Warwick Vincent, who led a team of scientists studying at Laval University's remote research station in Ward Hunt Island, one of the most northerly pieces of Canadian land, said the team discovered a message in a bottle placed on a cairn of rocks that appeared to have been built by humans, the Canadian Broadcasting Corp. reported Tuesday.
"It was really quite extraordinary to be holding that piece of paper in my hands," Vincent was quoted as saying.
The note was written by U.S. geologist Paul T. Walker and dated July 10, 1959. It asked whoever discovered the message to measure the distance between a nearby cairn and a glacier, a distance of only 3.9 feet when the letter was written.
The distance between the cairn and glacier has since grown to 333 feet, the researchers said.
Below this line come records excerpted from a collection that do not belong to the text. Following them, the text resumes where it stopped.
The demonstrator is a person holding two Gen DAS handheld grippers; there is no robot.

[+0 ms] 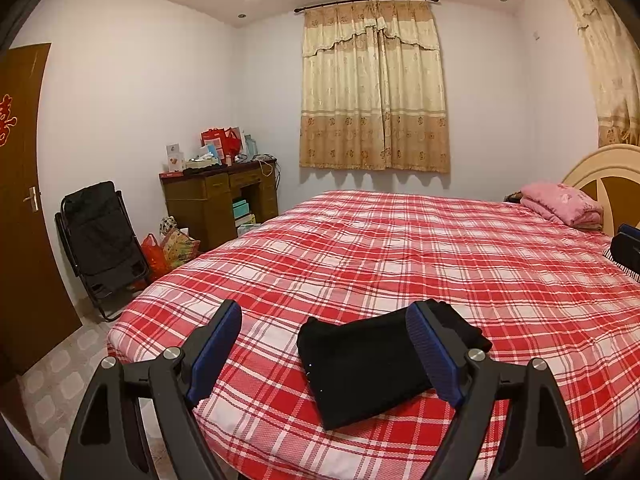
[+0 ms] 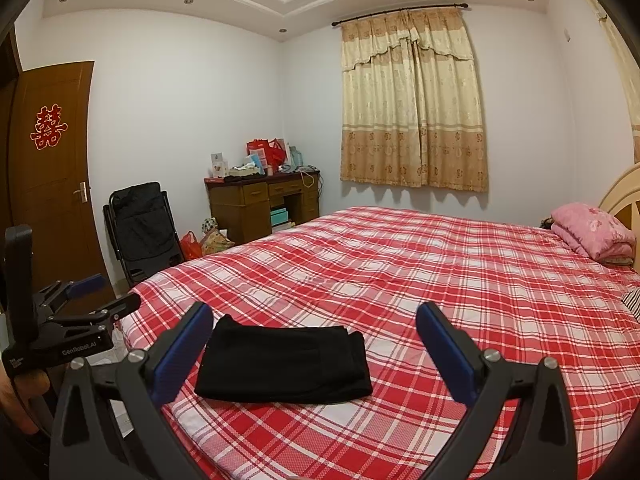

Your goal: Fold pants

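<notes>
While the pants (image 1: 360,364) (image 2: 284,364) are lying folded into a black bundle near the foot corner of the bed (image 1: 400,248) (image 2: 420,264), both tongs are hanging above the red plaid sheet; the left gripper (image 1: 324,356) is standing wide open, gripping nothing, its right finger overlapping the bundle's edge in view; the right gripper (image 2: 316,352) is gaping likewise, empty, the bundle showing between its fingers; a pink quilt (image 1: 560,204) (image 2: 592,236) is sitting by the headboard; a desk (image 1: 220,200) (image 2: 260,204) and a black chair (image 1: 104,240) (image 2: 144,228) are standing beyond.
</notes>
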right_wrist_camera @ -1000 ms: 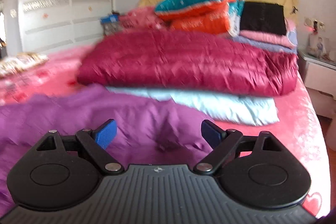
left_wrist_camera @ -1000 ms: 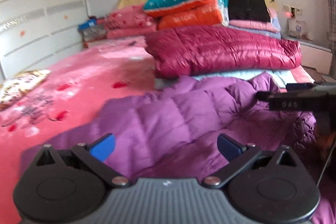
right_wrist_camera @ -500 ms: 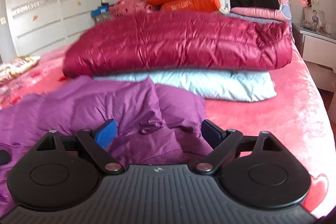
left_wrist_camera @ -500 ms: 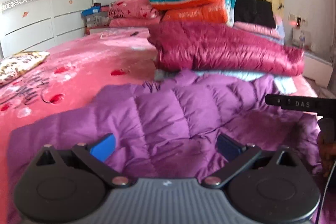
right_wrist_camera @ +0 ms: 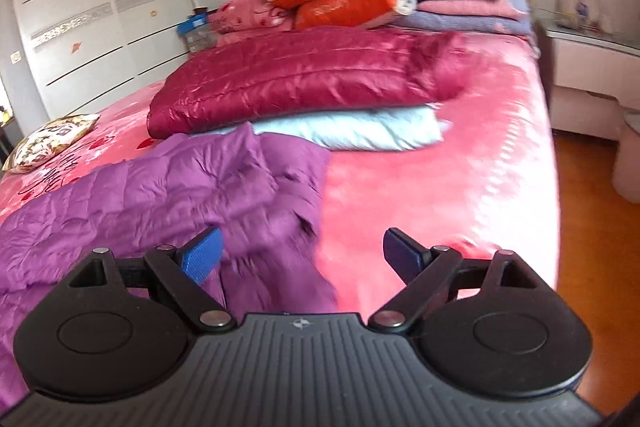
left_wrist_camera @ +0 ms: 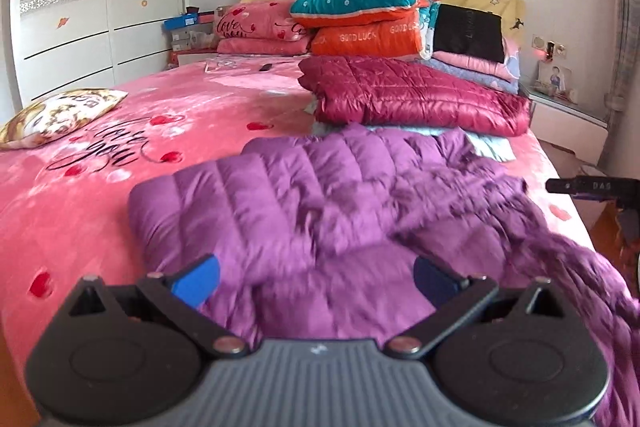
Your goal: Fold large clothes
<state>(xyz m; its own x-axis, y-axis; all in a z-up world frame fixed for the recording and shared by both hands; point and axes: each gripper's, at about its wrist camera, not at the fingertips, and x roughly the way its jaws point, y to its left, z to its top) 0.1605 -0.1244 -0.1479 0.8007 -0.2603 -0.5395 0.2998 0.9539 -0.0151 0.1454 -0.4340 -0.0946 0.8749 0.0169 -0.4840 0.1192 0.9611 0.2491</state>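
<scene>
A purple quilted down jacket (left_wrist_camera: 320, 211) lies spread and rumpled on the pink bed; it also shows in the right wrist view (right_wrist_camera: 180, 203). My left gripper (left_wrist_camera: 316, 281) is open and empty, above the jacket's near part. My right gripper (right_wrist_camera: 302, 255) is open and empty, above the jacket's right edge where it meets the pink bedspread (right_wrist_camera: 440, 187). The tip of the right gripper (left_wrist_camera: 592, 187) shows at the far right of the left wrist view.
A folded maroon down jacket (left_wrist_camera: 412, 99) lies on a light blue one (right_wrist_camera: 352, 131) behind the purple jacket. Stacked quilts and pillows (left_wrist_camera: 360, 15) stand at the headboard. A patterned cushion (left_wrist_camera: 56, 115) lies left. A nightstand (right_wrist_camera: 592, 67) and wooden floor (right_wrist_camera: 592, 267) are right.
Both grippers have pulled back and risen, so more of the bed shows. The purple jacket now lies flatter and lower in view. Both grippers stay open.
</scene>
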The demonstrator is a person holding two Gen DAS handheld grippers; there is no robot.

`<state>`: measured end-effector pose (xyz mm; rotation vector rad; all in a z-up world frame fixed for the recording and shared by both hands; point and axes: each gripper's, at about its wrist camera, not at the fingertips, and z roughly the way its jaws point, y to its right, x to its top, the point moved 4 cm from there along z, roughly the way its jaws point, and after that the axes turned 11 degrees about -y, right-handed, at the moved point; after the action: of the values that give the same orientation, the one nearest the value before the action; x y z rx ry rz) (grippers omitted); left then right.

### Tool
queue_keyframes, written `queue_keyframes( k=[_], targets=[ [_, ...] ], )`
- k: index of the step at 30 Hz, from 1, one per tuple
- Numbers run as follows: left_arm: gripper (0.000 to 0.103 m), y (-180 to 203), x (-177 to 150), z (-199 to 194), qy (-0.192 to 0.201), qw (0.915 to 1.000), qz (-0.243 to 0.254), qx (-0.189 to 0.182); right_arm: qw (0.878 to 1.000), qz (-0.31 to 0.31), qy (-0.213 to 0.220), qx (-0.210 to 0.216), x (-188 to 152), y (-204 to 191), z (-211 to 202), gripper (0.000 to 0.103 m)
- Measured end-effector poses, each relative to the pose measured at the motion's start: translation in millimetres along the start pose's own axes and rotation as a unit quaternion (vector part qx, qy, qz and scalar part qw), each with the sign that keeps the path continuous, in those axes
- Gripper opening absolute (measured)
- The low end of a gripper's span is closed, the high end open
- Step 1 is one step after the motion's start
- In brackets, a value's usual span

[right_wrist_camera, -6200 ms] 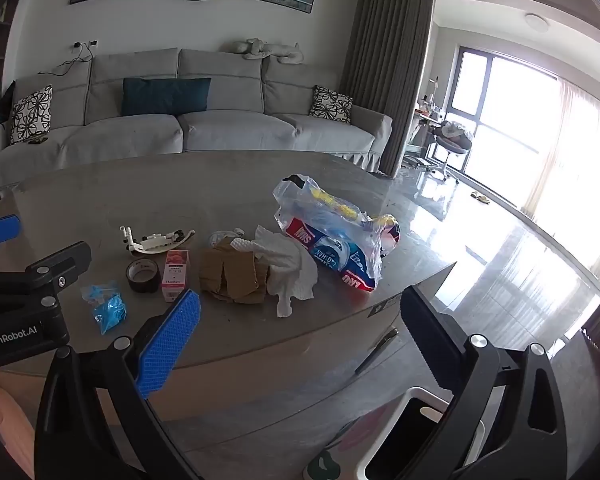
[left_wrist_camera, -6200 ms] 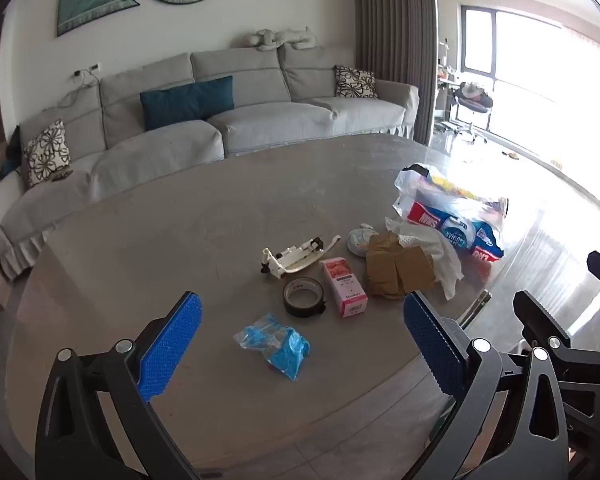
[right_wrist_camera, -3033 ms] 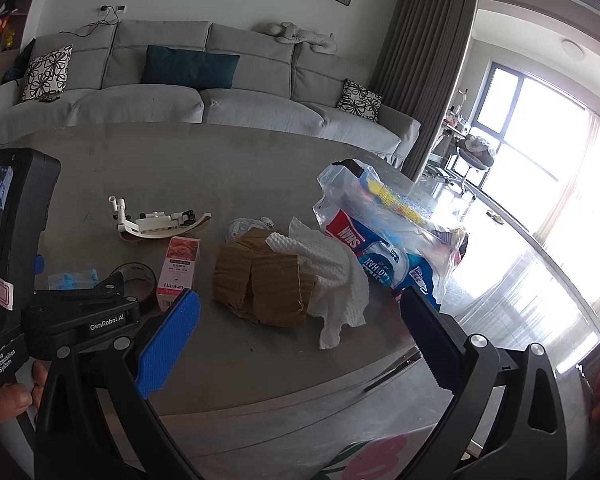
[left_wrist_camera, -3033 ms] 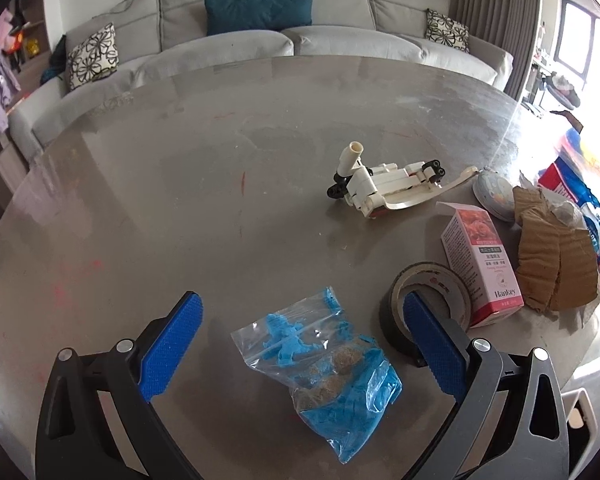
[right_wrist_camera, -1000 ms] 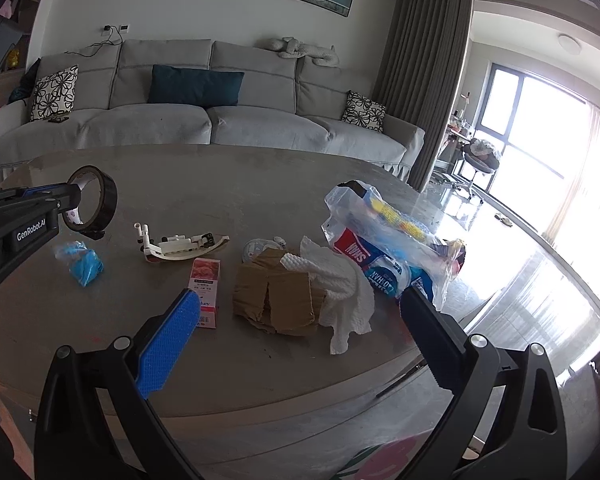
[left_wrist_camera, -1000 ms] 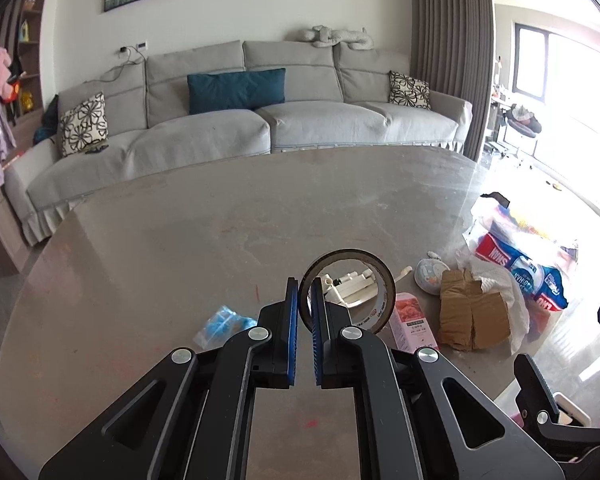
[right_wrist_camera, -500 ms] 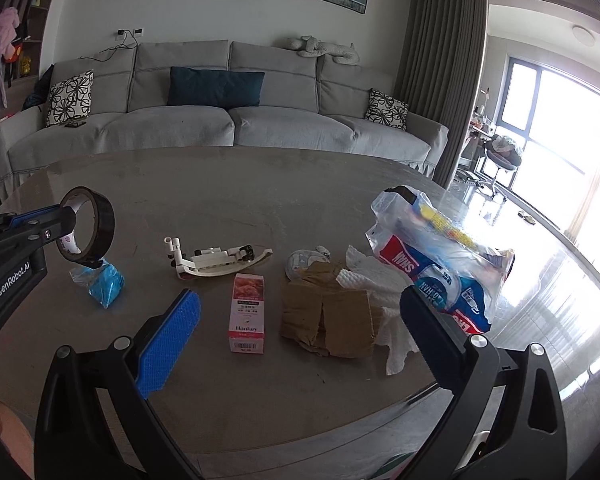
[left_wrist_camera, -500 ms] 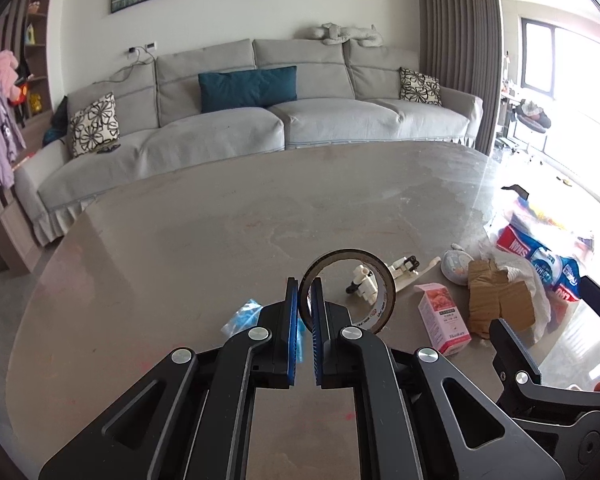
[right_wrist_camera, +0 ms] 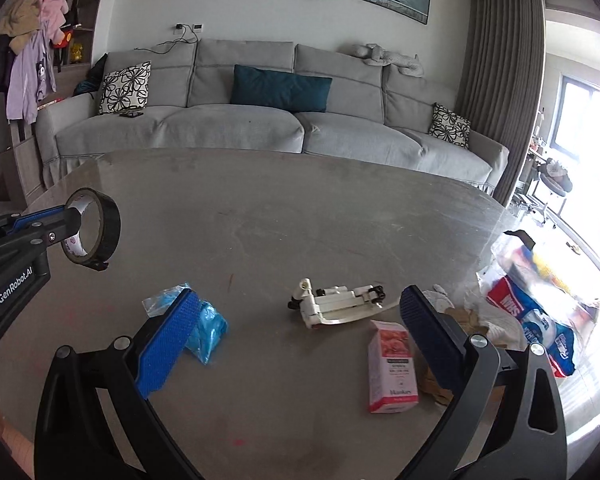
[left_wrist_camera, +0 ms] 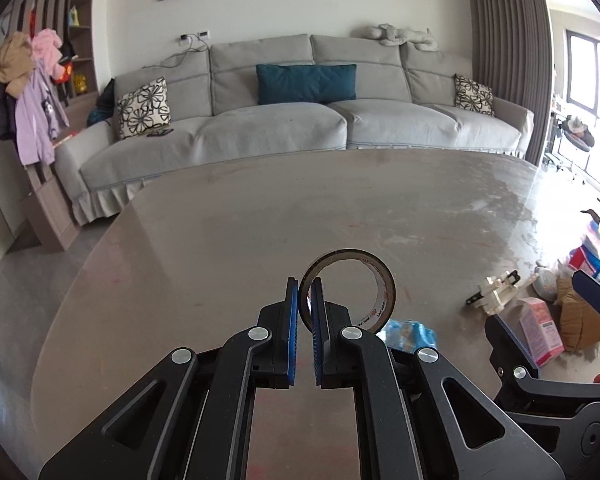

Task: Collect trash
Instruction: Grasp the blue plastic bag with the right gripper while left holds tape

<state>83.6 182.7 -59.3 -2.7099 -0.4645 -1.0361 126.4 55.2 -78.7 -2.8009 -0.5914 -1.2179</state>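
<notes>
My left gripper [left_wrist_camera: 305, 292] is shut on a dark tape roll [left_wrist_camera: 374, 276], pinching its left wall and holding it above the grey round table [left_wrist_camera: 260, 216]. The right wrist view shows that tape roll [right_wrist_camera: 100, 228] in the air at the left, clamped by the left gripper [right_wrist_camera: 70, 216]. My right gripper [right_wrist_camera: 296, 316] is open above the table. A blue plastic bag [right_wrist_camera: 208, 324] lies just past its left finger [right_wrist_camera: 168, 340]. A white toy piece [right_wrist_camera: 336, 306] and a pink box [right_wrist_camera: 392, 364] lie between its fingers, further off.
At the right table edge sit brown cardboard [right_wrist_camera: 460, 316], white tissue [right_wrist_camera: 496, 320] and a clear bag of packaged goods [right_wrist_camera: 540, 312]. A grey sofa [right_wrist_camera: 240, 128] stands behind the table. Clothes hang on a shelf [left_wrist_camera: 32, 92] at the far left.
Both views have swung left along the table; the trash pile has slid to the right. The tape roll stays clamped in the left gripper. The right gripper has come closer over the blue bag and toy.
</notes>
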Motion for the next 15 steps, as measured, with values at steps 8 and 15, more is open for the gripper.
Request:
queue_keyframes(
  k=[8,15],
  targets=[
    [0.008,-38.3,2.2,21.1,-0.014,0.9995,-0.023,0.016,0.999,-0.039,-0.03,0.016,8.4,-35.6,38.0,0.1],
    [0.008,-48.4,3.9,30.3,-0.019,0.9991,-0.034,0.019,0.994,-0.072,-0.077,0.036,-2.1,-56.0,59.6,0.1]
  ],
)
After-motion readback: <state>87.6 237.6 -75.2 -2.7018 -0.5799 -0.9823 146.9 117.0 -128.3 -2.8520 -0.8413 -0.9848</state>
Walker died at the age of 27 only a few months after writing the note.
Ian Howat, an associate professor at Ohio State University, where Walker worked in the 1950s, said it took foresight to consider the movement of the glacier.
"You weren't going to get any proposals funded to study deglaciation in the 1950s, so if anything, most scientists would think their cairn and their message in a bottle would be overridden by the advance of the glacier, not a marker for retreat," Howat said.
Vincent said he and his team added another note to the bottle in the hopes of hearing from future visitors.
Ward Hunt Island's closest community is Grise Fiord, Nunavut, located 497 miles to the south.